Aussitôt, les deux garçons se cachèrent dans une ruelle étroite. Jean risqua un coup d'oeil hors de sa cachette vers la silhouette qui marchait à quelques mètres d'eux. Joseph n'avait pas menti, cet homme puait l'argent. De ses bottes parfaitement cirées à son beau manteau de velours, il transpirait la noblesse.
- C'est la première fois que j'en vois un de si près, murmura Simon, fasciné.
- De quoi ? Un nobliau ?
- Oui, un aigle royal...
Adélaïde haussa un sourcil. Elle n'avait aucune idée de ce que pouvait bien être un aigle royal.
- C'est quoi ça ?
- Oh, c'est un oiseau, expliqua précipitamment Simon. Enfin, le nom d'un oiseau. C'est ma tante qui m'a appris le terme. Elle voyage quelquefois, alors, quand je la vois, elle m'instruit un peu sur ce qu'elle apprend... il paraît que c'est un très bel oiseau. Très majestueux.
- Ah, oui, c'est vrai que ça diffère des "pigeons" habituels...
Une gêne étrange planait à présent dans l'air. C'était la première fois que Simon expliquait quelque chose à Adélaïde. Comme si les rôles s'étaient inversés. Depuis toujours, c'était elle qui s'occupait du plus jeune. Elle l'avait pris sous son aile lorsqu'il avait 8 ans, autant par pitié que par compassion. Comment tourner le dos à un enfant lorsqu'on a soi-même vécu une tragédie au même âge ? Alors le fait qu'il soit plus instruit qu'elle lui faisait tout drôle. Légèrement embarrassée, Adélaïde reporta son attention sur leur cible.

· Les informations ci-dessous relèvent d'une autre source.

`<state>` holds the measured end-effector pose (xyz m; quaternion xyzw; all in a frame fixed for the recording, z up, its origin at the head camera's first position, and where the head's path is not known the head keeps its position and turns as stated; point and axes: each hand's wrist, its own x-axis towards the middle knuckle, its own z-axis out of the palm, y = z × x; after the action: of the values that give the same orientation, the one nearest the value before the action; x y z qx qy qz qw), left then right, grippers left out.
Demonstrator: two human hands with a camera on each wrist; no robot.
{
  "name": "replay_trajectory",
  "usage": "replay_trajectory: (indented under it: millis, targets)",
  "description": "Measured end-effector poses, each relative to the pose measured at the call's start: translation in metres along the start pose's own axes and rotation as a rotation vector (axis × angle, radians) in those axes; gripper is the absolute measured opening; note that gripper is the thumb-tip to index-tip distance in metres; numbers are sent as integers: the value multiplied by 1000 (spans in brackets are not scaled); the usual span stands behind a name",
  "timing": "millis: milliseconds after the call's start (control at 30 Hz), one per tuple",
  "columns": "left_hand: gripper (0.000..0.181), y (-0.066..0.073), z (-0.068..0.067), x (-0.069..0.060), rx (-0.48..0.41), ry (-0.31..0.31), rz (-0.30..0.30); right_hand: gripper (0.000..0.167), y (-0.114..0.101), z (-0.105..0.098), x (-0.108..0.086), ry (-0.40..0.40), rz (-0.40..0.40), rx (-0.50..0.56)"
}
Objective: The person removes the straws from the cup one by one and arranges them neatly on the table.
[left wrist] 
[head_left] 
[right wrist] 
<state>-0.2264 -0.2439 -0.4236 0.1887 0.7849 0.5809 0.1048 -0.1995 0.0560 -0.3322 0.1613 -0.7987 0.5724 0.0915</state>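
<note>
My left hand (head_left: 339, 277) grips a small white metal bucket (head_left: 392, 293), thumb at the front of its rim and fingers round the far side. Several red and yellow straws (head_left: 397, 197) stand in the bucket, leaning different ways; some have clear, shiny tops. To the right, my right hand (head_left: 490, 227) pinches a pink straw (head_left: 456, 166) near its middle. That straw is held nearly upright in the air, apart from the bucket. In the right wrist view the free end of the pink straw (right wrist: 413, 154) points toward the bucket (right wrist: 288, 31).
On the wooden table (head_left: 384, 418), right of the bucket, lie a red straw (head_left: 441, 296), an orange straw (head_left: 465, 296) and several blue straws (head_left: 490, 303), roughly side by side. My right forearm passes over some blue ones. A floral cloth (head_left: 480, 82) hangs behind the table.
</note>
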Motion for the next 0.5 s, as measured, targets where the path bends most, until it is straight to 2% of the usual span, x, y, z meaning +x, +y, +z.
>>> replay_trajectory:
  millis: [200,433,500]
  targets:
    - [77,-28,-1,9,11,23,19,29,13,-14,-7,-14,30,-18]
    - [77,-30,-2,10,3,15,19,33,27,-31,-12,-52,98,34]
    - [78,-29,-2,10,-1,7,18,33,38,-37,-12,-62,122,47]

- Et merde, cracha-t-elle soudain.
- Quoi ? Quoi ? Laisse moi voir !
Un jeune enfant se dirigeait droit vers l'homme en noir, l'air désintéressé, les mains dans les poches. Mais il ne fallait qu'un coup d'œil des habitués du quartier pour reconnaître un petit voleur à la sauvette. Et celui-ci ne venait pas de la bande de Joseph. Voyant sa promotion lui passer sous le nez, Jean allait déjà tenter d'arrêter le gamin quand l'impensable se produisit. Au moment où le voleur laissait innocemment traîner ses mains sur la bourse de l'homme, ce dernier l'arrêta d'une seule main, d'un mouvement si fluide qu'il en devint flou. Le gamin, pris la main dans le sac, abordait déjà un mouvement pour s'enfuir quand l'homme se pencha sur lui et lui murmura quelques mots. Jean vit l'enfant acquiescer aussitôt et le nobliau lui remettre quelque chose, puis il vit les deux individus s'éloigner en direction d'un appartement.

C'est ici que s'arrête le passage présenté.